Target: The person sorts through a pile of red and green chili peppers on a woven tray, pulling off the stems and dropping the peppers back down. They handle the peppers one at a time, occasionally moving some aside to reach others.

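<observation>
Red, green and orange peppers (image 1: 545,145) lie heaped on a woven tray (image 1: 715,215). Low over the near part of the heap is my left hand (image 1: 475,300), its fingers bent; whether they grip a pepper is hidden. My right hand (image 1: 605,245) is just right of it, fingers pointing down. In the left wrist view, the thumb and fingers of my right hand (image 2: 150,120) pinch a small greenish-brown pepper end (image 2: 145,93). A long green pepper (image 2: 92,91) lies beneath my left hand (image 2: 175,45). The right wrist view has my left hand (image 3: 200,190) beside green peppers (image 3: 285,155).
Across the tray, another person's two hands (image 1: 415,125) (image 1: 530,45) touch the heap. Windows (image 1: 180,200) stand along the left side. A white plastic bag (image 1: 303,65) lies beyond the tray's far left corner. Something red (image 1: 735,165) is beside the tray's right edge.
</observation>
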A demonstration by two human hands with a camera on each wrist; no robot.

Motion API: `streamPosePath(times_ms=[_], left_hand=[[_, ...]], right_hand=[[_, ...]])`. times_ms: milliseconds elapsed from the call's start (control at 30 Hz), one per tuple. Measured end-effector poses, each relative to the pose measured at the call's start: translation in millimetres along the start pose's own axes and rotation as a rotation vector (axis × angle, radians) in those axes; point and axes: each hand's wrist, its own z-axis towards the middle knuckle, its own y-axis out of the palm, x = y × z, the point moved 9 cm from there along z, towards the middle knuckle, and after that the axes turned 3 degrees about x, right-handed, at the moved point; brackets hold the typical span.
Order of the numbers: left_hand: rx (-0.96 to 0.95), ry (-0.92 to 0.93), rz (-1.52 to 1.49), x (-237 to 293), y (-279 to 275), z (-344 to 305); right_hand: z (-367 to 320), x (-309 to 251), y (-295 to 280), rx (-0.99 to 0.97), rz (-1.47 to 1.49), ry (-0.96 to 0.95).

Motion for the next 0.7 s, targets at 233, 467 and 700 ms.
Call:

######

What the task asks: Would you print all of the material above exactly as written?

Worked solution:
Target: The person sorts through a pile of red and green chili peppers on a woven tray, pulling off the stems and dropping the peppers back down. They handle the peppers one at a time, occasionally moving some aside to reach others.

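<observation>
Red, green and orange peppers (image 1: 545,145) lie heaped on a woven tray (image 1: 715,215). Low over the near part of the heap is my left hand (image 1: 475,300), its fingers bent; whether they grip a pepper is hidden. My right hand (image 1: 605,245) is just right of it, fingers pointing down. In the left wrist view, the thumb and fingers of my right hand (image 2: 150,120) pinch a small greenish-brown pepper end (image 2: 145,93). A long green pepper (image 2: 92,91) lies beneath my left hand (image 2: 175,45). The right wrist view has my left hand (image 3: 200,190) beside green peppers (image 3: 285,155).
Across the tray, another person's two hands (image 1: 415,125) (image 1: 530,45) touch the heap. Windows (image 1: 180,200) stand along the left side. A white plastic bag (image 1: 303,65) lies beyond the tray's far left corner. Something red (image 1: 735,165) is beside the tray's right edge.
</observation>
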A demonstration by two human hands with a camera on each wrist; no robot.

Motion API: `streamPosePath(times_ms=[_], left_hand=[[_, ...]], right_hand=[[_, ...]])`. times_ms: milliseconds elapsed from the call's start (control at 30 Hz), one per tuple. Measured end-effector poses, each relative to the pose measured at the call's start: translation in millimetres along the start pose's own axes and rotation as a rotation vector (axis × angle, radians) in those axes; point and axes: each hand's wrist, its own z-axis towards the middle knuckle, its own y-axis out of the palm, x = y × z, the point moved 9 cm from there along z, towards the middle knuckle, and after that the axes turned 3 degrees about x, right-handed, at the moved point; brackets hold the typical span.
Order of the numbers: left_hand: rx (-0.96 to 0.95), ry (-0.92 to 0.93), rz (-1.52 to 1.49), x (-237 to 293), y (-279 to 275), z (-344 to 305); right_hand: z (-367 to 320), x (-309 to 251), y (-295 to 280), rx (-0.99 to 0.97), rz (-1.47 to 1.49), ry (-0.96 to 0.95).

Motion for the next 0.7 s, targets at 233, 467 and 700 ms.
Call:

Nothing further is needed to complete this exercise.